Virginia Maitland. This show, officially dubbed Virginia Maitland: A Mirror of Abstraction; Paintings Across Time, is an economical look at some recent pieces by the Boulder-based abstractionist, together with a single older piece that clearly anticipates what she is doing now. The early work, "Androgynous Stain," from 1974, is fabulous, with veils of strong color in jewel-like tones colliding with each other in the center. Interestingly, Maitland rolled up this painting thirty years ago, and it was just pulled out of its tube and re-stretched last month. It hasn't aged a bit during the intervening decades and still looks bright and fresh. While it was hidden, Maitland experimented widely with her paintings — even incorporating photocopied images in some. But in the last year or two, she's returned to her colorist roots as exemplified by nearly a dozen recent works in this show, most from 2009. Maitland moved to Colorado from the East Coast in 1970, and she's said that it was the West's expansive vistas that led her to embrace the color-field abstraction that's since become her signature. Through May 30 at Sandra Phillips Gallery, 744 Santa Fe Drive, 303-573-5969, www.thesandraphillipsgallery.com.
Werner Drewes and Sushe Felix. European emigré Werner Drewes died almost 25 years ago, but his work still looks so fresh, it seems as though it was done yesterday.
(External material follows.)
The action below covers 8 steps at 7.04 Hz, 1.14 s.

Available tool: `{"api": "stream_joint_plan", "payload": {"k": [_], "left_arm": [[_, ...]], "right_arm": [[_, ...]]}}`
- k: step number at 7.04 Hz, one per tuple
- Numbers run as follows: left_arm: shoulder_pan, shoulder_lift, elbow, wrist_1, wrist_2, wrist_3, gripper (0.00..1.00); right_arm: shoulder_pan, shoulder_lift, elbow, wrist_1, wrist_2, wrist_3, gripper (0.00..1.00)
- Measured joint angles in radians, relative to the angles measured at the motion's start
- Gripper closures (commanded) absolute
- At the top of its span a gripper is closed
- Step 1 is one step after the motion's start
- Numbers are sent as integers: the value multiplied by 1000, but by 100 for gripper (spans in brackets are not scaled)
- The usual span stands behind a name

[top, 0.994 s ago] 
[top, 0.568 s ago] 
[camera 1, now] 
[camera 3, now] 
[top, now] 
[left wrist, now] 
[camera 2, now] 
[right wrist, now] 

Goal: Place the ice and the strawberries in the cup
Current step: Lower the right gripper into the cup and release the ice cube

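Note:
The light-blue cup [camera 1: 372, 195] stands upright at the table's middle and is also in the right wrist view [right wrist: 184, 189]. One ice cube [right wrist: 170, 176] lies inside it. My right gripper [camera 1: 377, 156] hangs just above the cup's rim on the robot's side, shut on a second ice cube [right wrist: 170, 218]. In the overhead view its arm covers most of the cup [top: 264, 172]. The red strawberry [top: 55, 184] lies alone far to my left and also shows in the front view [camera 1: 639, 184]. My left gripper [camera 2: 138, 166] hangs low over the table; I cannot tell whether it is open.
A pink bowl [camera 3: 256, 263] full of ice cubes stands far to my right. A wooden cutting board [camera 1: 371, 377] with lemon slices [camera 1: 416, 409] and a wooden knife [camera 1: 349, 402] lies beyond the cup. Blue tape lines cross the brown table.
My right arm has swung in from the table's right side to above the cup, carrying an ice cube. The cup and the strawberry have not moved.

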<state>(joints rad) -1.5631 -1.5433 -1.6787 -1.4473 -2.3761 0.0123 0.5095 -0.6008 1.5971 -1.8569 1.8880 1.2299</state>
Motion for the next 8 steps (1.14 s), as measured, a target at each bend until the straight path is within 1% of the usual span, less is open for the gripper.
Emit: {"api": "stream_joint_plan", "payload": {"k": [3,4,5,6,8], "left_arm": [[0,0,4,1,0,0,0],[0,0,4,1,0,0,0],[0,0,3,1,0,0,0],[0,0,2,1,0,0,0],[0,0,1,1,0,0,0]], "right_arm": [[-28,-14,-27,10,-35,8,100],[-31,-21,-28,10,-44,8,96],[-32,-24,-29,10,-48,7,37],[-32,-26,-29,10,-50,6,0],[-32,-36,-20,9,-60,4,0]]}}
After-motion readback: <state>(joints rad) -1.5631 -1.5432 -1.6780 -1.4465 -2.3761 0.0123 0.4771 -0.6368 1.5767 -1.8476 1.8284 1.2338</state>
The William Havu Gallery is presenting a museum-quality retrospective of Drewes's work dominated by prints, which is what he's best known for, but also including some of his ultra-rare paintings. Drewes was a first-generation modernist, and though he used a range of styles, his classic pieces are a hybrid of constructivism and expressionism, an approach dating back to his years at the Bauhaus in Germany, where he was a student of Paul Klee and later Wassily Kandinsky. He worked in the U.S. after arriving here in 1930, teaching in New York and later in Saint Louis, producing an array of impressive pieces, a major selection of which are in this show. The Drewes solo has been paired with one devoted to Sushe Felix on the mezzanine. An interesting feature of this much smaller show is having Felix's pencil studies together with the full-blown paintings based on them. Both exhibits are wonderful. Through May 23 at William Havu Gallery, 1040 Cherokee Street, 303-893-2360, www.williamhavugallery.com. Reviewed May 7.